Harry's face flushed. "Get out of my way, _Crewman_. I have my orders."

"Are you going to punch me, too?" she smirked.

Harry bared his teeth and growled. Then a flick of his arm sent the slight woman sprawling to the deck.

She glared up at him. When he reached across to grab Dani, Tal scrambled up. Ten fingers trying to loosen his vise grip on the sobbing and bloody girl.

This time, Lt. Kim did thump the woman hard in the stomach. "I said as you were, Crewman!"

The pain radiated out from the center of her and Tal thought she could hear the Prophets calling her. Her eyes began to water and all she could do was bend over from the waist to catch her breath.

When Harry turned to where Dani should have been, he found Mezoti and Icheb, staring at him. Dani was ensconced behind them and surrounded by the other children.

"We do not believe that Captain Janeway gave you any authority to abuse her daughter and another member of this crew," Icheb said, peering down at the diminutive Lieutenant.

Harry squeezed the phaser handle, pounding its grip on the top of his head as he howled. "Can't you snotty brats follow orders?"

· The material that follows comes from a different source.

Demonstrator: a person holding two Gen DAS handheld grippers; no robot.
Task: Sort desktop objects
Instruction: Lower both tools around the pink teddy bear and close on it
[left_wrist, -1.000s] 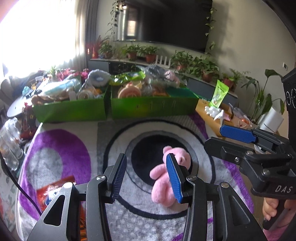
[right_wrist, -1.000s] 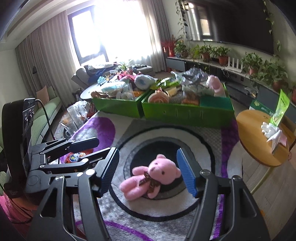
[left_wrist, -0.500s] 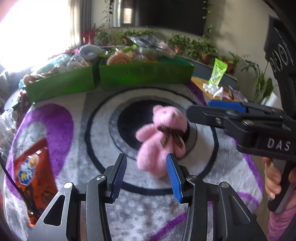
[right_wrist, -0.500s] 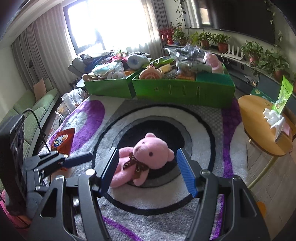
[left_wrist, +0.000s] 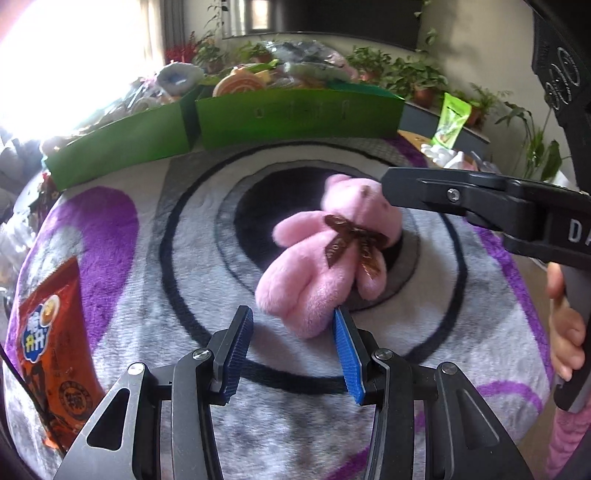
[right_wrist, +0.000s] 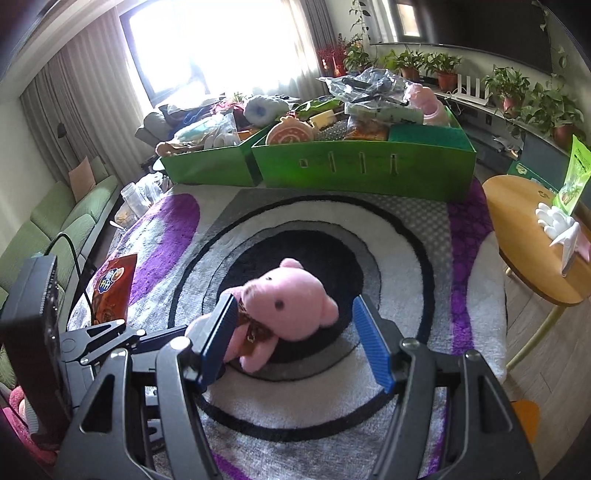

In unison, the Borg children checked their noses with the backs of their hands. Then they all looked down to find nothing. Dani took the time to wipe her mouth with her sleeve. She stuffed the white tooth in her pocket, patting it once for good luck.

"I've got my orders, Icheb," Harry said. "I intend to carry them out."

"Did your orders prohibit us from accompanying her?" Tal finally asked. She politely shouldered her way to the front. "Well, did it?"

"No," he said feeling a little flustered. "But that doesn't mean—"

"Today, _I'm_ her teacher." Tal stabbed her own chest with a finger, so hard she grimaced. "Dani Janeway goes, we go. All of us."

He frowned, the phaser wavering for a brief moment. "Fine, but don't say I didn't warn you."

"Warn us about what, Lieutenant?" Icheb asked.

"Just…Just shut up, Icheb!" He glared at an open-mouthed Mezoti before a syllable escaped her mouth. "All of you. Zip it."

He pointed with his phaser to the corridor. "Everyone out!" When Dani tried to slip ahead, he yanked her back. "You're still with me."

Just as they entered the corridor, Dani cinched her eyes shut. The green text resumed its relentless march across her eyes. She raised a hand to her face. "They're coming again, Dan!" the green text said.

Dani bit down hard on her back teeth. She wanted to yell that Lt. Kim had already got to her. She failed to resist hard enough! She wanted to scream at whoever was sending her these messages to suck off. Give them a taste of the new words they were teaching her.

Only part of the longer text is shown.